Putin’s feed-Russia-first push has global grain markets on edge

Published April 26, 2015
This file photo shows a worker checking wheat grain in Aksentis, Russia.—Bloomberg
This file photo shows a worker checking wheat grain in Aksentis, Russia.—Bloomberg

MOSCOW: Vladimir Putin is determined to make sure that Russians don’t run out of affordable bread, even if it means a few bankrupt farmers and a disrupted grain market.

The country that last year was the fourth-largest wheat exporter is now taxing all overseas sales of the grain. Shipments dropped by more than half, and the loss of income is squeezing already thin profits for growers. While Putin’s move kept more wheat at home, farmers have cut back spending to stay solvent, including using less fertiliser and pesticide.

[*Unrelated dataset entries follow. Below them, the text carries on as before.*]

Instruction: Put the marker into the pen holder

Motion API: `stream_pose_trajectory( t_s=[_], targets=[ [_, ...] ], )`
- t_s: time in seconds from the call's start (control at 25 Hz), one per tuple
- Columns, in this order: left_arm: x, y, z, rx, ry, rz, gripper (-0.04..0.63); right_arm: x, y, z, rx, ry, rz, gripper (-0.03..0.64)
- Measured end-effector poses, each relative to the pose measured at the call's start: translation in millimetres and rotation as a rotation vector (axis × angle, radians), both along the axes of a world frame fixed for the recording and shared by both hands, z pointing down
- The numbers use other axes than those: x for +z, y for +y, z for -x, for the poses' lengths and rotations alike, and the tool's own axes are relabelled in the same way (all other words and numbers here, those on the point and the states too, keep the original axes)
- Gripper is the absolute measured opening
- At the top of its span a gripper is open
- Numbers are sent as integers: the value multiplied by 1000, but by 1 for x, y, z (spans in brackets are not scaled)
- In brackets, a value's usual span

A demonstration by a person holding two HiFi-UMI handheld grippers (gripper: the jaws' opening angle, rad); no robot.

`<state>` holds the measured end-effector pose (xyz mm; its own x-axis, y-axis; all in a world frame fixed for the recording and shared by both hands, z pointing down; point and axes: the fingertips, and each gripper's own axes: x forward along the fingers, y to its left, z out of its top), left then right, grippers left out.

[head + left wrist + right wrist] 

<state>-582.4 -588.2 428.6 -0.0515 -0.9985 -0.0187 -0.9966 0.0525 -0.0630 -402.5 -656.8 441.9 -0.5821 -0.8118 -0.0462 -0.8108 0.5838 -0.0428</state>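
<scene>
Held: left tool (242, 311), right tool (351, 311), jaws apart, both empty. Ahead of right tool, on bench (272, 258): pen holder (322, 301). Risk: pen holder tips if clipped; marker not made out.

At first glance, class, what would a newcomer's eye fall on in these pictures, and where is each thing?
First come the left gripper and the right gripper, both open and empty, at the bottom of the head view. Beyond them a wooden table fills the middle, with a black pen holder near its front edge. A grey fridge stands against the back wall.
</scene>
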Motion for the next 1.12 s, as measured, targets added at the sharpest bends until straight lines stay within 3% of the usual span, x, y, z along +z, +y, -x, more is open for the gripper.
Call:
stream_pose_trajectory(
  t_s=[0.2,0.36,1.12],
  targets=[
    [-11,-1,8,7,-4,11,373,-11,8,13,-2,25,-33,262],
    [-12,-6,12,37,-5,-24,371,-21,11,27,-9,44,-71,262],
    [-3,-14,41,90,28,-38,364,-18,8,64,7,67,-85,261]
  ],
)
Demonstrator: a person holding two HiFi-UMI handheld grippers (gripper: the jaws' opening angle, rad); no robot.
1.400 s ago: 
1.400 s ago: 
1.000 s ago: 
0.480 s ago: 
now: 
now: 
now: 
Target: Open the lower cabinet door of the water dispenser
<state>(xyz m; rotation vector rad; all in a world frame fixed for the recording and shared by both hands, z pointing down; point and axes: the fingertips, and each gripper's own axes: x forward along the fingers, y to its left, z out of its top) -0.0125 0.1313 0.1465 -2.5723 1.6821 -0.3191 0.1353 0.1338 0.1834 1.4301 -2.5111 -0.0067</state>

Russia’s energy-driven economy slipped into its first recession in six years after a slump in oil prices and the pinch of international sanctions sparked a plunge in the rouble. That made imports, including many food items, more costly. For now, reduced shipments of Russian grain haven’t affected global wheat prices much because of bumper harvests almost everywhere else, though that could change if exports keep falling.

“You have some farmers that are selling crops today below the cost of production, but they need cash to plant the next crop,” said Mike Lee, founder of Agronomy Ukraine, a farm adviser based in Kursk, Russia.

“Everybody is cutting back to save cash,” he said by phone on Monday, after completing a 12-day tour of fields around the Black Sea region, where winter-wheat harvesting starts in July.

Agrobiznes Group of Cos, which manages 14,000 hectares (34,600 acres) in western Russia, may dedicate about 20 per cent less land to winter wheat if the tax isn’t lifted, according to Director General Alexander Chil-Akopov. Winter wheat, the variety that accounts for two-thirds of Russia’s output, is sown beginning in August and harvested the following year. Spring wheat is usually planted starting in March and collected in September.